>>>>

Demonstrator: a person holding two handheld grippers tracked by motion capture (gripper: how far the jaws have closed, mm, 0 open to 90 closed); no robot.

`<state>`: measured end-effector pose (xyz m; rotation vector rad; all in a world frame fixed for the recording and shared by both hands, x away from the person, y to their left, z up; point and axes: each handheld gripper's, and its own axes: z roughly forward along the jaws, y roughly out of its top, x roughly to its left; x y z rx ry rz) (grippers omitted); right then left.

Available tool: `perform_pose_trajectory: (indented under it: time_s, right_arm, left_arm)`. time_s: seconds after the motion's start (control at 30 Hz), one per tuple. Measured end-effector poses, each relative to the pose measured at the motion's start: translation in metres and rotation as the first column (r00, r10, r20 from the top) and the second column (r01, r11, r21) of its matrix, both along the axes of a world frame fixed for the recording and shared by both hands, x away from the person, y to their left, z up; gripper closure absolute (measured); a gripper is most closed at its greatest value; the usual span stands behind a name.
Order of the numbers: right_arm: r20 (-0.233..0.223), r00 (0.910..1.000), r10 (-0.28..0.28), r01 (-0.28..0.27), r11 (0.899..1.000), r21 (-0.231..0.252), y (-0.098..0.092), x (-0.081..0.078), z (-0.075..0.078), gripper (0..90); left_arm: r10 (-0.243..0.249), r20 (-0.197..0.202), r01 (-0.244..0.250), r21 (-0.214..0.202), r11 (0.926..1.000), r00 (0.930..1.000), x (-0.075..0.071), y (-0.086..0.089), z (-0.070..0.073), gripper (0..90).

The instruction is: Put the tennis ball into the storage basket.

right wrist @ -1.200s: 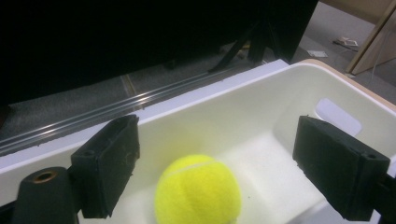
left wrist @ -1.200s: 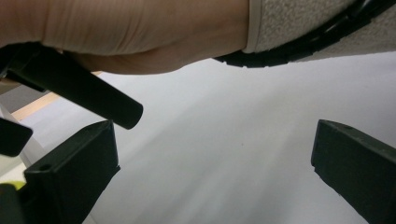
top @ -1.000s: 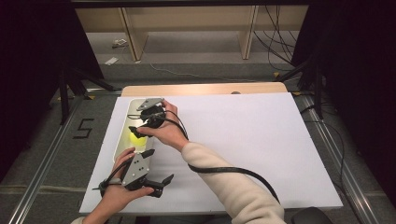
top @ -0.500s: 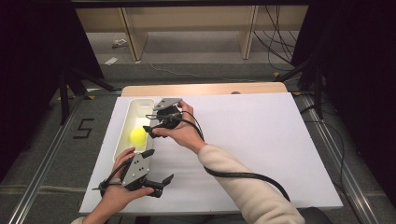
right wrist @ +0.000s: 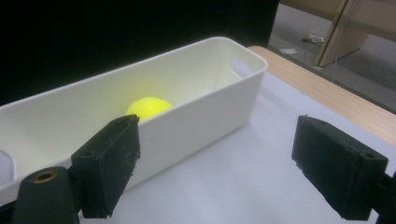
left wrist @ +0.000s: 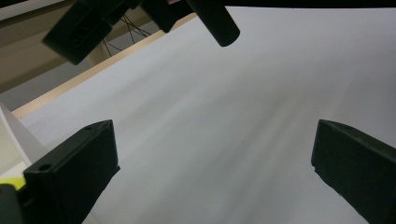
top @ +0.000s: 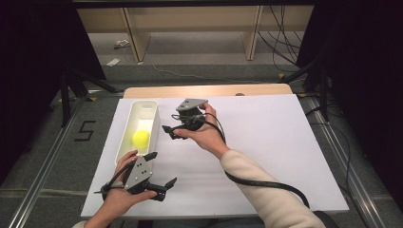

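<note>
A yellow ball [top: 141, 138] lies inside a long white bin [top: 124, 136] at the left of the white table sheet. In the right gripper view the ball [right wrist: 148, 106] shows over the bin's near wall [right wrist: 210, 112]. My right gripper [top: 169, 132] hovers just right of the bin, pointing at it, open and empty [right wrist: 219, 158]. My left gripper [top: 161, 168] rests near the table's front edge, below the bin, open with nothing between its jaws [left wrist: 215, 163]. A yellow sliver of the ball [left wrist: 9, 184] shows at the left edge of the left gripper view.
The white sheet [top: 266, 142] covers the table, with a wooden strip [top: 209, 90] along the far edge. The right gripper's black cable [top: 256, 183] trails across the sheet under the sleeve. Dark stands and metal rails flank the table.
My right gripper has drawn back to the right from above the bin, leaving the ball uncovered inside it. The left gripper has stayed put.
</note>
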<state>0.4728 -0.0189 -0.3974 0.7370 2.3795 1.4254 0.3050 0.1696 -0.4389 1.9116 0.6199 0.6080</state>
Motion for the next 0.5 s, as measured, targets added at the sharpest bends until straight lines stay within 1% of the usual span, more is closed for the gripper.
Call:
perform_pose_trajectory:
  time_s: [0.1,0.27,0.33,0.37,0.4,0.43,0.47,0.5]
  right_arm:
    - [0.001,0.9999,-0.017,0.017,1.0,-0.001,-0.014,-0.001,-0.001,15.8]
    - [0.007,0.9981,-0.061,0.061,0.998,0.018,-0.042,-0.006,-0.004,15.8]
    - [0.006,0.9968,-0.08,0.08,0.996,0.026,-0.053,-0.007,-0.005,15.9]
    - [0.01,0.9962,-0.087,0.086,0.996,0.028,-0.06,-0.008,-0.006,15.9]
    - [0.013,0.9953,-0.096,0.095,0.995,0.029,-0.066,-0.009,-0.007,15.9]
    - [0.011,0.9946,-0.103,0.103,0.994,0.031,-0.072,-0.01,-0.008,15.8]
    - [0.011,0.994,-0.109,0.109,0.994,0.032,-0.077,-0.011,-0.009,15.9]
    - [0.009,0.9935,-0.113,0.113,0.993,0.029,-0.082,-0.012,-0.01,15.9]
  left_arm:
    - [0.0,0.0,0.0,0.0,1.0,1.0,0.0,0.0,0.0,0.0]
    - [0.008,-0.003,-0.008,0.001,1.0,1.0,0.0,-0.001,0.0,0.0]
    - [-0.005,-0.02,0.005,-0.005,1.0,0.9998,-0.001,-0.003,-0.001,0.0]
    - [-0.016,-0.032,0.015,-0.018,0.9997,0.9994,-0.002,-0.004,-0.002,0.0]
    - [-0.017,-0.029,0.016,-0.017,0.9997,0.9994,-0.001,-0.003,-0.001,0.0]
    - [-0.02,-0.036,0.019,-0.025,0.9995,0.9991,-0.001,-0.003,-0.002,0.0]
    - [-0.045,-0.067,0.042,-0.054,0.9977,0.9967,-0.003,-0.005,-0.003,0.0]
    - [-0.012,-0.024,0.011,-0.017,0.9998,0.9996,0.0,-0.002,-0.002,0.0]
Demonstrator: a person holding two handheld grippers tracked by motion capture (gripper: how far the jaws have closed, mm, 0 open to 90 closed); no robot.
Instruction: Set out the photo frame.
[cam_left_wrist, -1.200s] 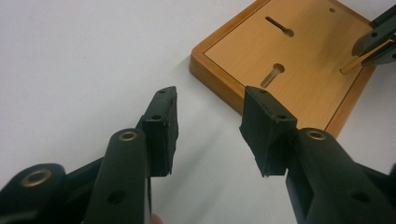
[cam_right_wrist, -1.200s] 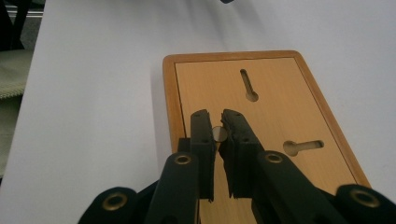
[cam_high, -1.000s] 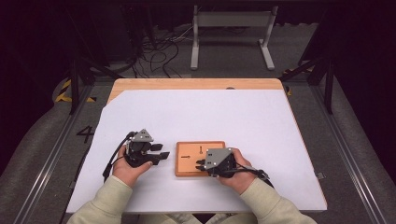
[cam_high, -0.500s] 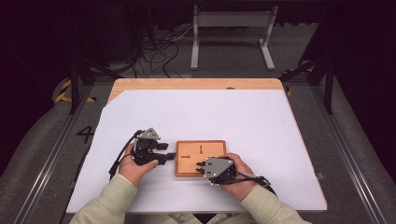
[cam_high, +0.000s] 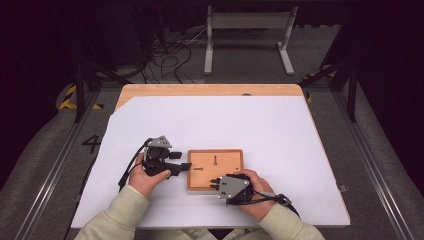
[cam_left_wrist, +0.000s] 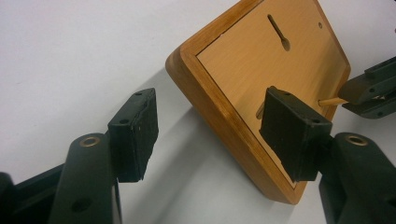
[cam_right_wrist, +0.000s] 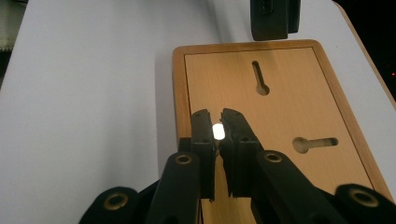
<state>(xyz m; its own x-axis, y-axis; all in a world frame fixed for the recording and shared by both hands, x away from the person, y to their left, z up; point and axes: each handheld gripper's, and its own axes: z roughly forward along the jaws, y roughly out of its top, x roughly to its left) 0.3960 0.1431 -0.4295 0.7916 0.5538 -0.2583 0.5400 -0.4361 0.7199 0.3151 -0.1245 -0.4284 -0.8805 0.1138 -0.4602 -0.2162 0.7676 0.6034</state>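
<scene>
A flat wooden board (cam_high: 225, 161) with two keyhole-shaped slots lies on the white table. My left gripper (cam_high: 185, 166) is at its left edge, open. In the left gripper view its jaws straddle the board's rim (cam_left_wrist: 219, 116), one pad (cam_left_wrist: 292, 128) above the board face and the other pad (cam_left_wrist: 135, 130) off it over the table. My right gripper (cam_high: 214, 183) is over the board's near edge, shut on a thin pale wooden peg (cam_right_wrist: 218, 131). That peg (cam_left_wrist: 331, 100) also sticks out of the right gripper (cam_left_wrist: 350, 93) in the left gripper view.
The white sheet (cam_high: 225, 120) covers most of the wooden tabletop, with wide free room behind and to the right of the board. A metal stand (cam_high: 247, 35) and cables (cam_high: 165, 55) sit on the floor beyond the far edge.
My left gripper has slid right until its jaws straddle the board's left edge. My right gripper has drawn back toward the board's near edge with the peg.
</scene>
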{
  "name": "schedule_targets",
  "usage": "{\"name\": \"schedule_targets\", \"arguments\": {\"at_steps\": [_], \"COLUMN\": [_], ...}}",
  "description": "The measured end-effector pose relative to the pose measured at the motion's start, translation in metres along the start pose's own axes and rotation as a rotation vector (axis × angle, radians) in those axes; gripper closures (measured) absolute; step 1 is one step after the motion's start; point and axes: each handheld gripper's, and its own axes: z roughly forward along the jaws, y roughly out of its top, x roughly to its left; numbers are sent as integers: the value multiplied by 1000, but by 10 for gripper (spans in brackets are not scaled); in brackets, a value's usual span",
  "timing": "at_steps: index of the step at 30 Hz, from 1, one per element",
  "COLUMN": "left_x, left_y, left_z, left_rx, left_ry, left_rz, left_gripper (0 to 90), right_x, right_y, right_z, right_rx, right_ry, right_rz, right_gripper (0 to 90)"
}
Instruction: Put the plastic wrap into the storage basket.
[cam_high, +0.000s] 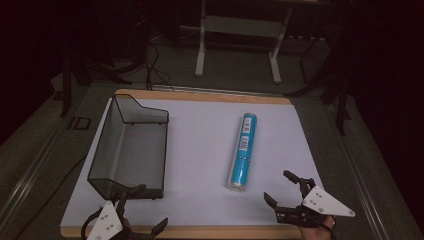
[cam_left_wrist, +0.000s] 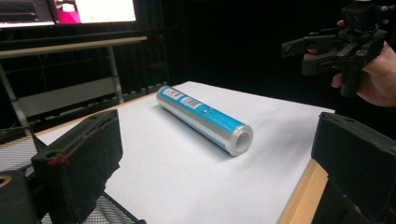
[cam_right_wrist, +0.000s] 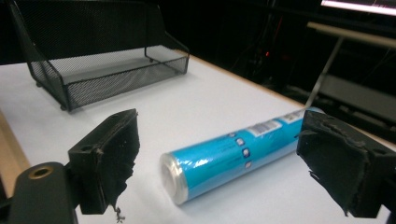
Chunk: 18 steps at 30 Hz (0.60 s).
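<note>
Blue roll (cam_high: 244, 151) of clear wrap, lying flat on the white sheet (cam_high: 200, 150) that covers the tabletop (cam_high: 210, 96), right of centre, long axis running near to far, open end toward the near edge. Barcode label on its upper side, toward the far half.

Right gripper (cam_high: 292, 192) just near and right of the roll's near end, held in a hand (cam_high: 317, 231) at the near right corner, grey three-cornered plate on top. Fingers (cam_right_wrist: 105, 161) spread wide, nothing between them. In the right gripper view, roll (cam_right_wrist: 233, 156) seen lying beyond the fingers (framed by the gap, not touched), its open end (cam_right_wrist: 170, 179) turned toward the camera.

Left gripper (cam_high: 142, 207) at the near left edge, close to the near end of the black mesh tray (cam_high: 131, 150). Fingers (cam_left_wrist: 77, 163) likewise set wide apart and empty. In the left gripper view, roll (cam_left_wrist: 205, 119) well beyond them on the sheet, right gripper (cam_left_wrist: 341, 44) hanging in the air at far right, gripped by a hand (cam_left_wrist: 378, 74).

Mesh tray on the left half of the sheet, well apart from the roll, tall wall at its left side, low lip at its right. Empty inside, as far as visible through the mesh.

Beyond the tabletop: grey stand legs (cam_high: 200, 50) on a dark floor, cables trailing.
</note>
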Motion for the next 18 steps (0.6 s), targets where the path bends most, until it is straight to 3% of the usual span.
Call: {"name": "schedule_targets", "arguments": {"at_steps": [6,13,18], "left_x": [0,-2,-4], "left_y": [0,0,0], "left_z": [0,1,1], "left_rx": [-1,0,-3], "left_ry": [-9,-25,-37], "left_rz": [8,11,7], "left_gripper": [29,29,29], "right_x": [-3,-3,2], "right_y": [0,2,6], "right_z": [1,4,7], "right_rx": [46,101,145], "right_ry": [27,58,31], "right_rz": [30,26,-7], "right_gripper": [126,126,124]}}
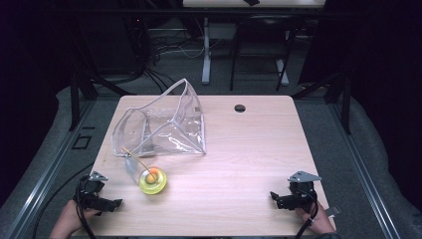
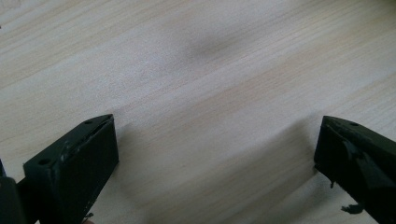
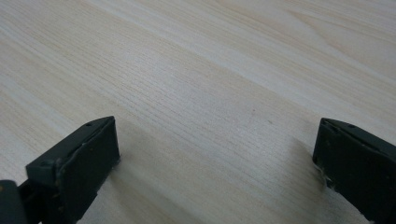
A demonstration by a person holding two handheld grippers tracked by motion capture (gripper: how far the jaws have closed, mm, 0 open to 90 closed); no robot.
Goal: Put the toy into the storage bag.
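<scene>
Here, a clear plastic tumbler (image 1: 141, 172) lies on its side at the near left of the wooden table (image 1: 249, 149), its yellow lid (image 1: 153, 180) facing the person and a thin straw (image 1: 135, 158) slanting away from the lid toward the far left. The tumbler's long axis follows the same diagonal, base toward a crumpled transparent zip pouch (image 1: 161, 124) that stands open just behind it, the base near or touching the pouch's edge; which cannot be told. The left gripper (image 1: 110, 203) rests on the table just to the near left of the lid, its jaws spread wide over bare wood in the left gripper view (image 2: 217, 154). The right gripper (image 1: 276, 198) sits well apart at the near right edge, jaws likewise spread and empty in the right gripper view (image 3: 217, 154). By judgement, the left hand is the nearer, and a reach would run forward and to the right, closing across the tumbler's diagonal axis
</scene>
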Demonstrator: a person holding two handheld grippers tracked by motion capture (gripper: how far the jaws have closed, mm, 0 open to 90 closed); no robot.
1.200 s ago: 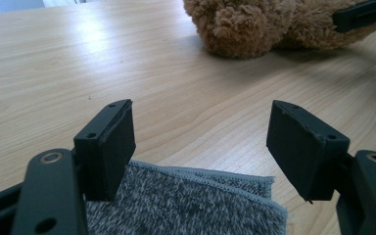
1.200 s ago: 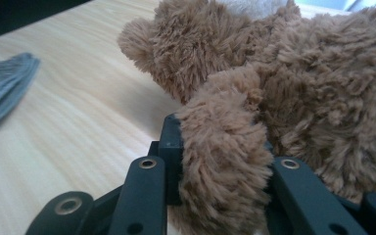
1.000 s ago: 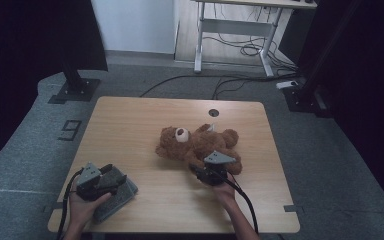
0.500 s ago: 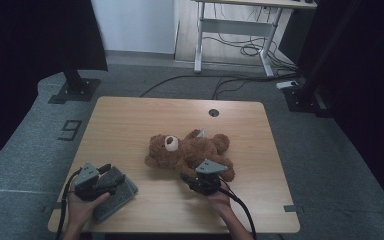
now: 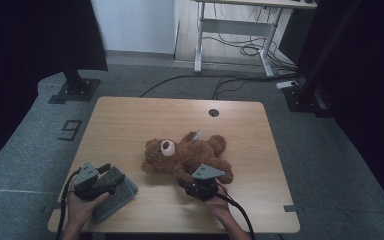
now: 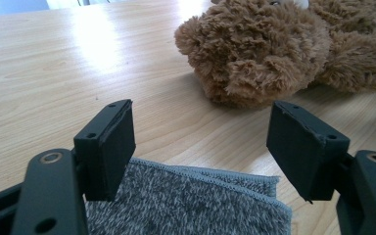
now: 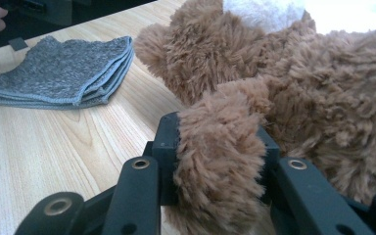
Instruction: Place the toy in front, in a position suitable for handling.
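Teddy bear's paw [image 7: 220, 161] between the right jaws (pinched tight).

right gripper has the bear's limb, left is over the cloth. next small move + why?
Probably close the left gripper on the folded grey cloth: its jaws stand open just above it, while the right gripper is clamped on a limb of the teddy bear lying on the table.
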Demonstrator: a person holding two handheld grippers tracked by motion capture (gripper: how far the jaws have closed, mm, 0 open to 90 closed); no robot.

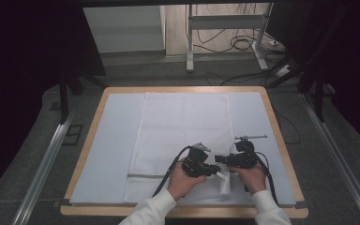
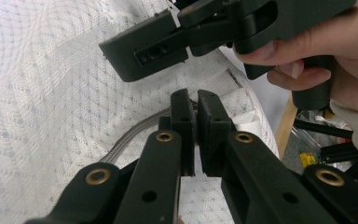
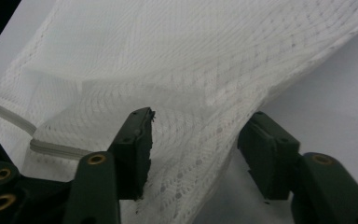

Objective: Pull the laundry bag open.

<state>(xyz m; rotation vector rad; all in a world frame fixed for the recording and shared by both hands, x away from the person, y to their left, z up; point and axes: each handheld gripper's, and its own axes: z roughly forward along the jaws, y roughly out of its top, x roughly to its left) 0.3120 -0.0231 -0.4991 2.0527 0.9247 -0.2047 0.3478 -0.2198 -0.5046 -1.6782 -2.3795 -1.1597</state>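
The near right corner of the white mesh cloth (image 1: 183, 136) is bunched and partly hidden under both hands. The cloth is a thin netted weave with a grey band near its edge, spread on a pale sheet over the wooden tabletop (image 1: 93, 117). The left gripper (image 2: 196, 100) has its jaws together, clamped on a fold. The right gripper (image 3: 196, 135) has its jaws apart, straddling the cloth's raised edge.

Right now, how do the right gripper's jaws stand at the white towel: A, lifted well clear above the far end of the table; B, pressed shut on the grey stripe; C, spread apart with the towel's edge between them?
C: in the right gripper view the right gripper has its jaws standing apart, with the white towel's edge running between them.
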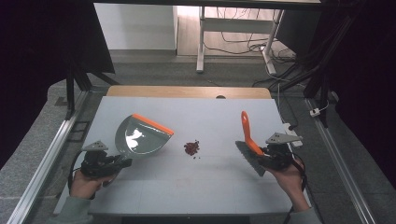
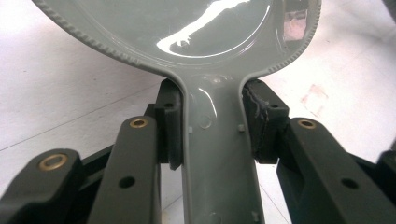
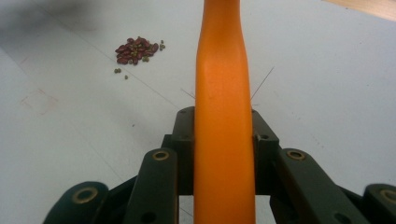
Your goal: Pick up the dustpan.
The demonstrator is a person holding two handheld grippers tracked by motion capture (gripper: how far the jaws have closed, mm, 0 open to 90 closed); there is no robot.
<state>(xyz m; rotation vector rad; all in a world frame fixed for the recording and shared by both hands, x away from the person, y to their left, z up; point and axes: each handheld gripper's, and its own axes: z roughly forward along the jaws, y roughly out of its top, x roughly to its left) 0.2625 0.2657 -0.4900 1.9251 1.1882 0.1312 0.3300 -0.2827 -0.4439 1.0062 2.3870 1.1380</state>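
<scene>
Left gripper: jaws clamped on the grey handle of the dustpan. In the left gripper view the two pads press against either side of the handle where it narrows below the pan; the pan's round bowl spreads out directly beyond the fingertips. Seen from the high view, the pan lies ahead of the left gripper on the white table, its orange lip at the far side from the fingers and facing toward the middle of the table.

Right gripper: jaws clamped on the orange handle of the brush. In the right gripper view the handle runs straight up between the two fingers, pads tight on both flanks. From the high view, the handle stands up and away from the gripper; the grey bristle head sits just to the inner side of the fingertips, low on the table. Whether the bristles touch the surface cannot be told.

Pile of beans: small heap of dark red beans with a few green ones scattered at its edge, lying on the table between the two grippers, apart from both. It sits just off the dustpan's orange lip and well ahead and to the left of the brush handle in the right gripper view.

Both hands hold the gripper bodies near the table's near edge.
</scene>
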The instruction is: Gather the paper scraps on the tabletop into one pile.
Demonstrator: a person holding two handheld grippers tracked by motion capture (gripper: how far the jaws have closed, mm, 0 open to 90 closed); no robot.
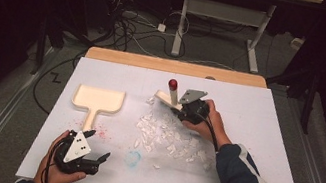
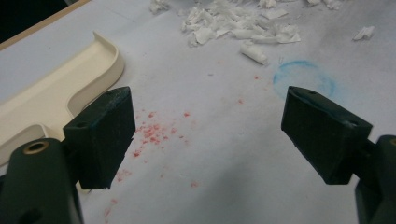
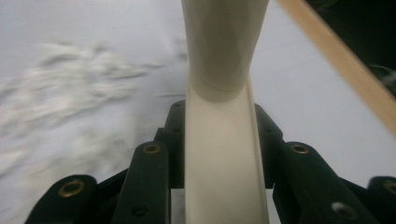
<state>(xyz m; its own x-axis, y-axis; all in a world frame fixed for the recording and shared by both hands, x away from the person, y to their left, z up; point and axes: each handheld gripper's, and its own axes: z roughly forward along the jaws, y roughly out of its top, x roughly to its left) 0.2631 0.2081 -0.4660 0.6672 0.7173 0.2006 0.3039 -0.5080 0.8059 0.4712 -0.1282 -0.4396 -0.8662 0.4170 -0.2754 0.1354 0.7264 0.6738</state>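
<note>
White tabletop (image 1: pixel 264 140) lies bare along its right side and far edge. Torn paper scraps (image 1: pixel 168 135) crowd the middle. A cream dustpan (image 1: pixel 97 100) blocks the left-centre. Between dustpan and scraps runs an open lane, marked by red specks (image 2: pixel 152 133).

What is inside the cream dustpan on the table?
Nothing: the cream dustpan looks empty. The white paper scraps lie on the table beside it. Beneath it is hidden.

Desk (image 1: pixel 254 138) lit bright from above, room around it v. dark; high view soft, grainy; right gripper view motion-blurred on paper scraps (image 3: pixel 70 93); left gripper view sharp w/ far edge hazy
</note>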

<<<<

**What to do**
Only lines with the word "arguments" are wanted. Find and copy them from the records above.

**Result of the task**
  "usage": "{\"name\": \"schedule_targets\", \"arguments\": {\"at_steps\": [_], \"COLUMN\": [_], ...}}",
Call: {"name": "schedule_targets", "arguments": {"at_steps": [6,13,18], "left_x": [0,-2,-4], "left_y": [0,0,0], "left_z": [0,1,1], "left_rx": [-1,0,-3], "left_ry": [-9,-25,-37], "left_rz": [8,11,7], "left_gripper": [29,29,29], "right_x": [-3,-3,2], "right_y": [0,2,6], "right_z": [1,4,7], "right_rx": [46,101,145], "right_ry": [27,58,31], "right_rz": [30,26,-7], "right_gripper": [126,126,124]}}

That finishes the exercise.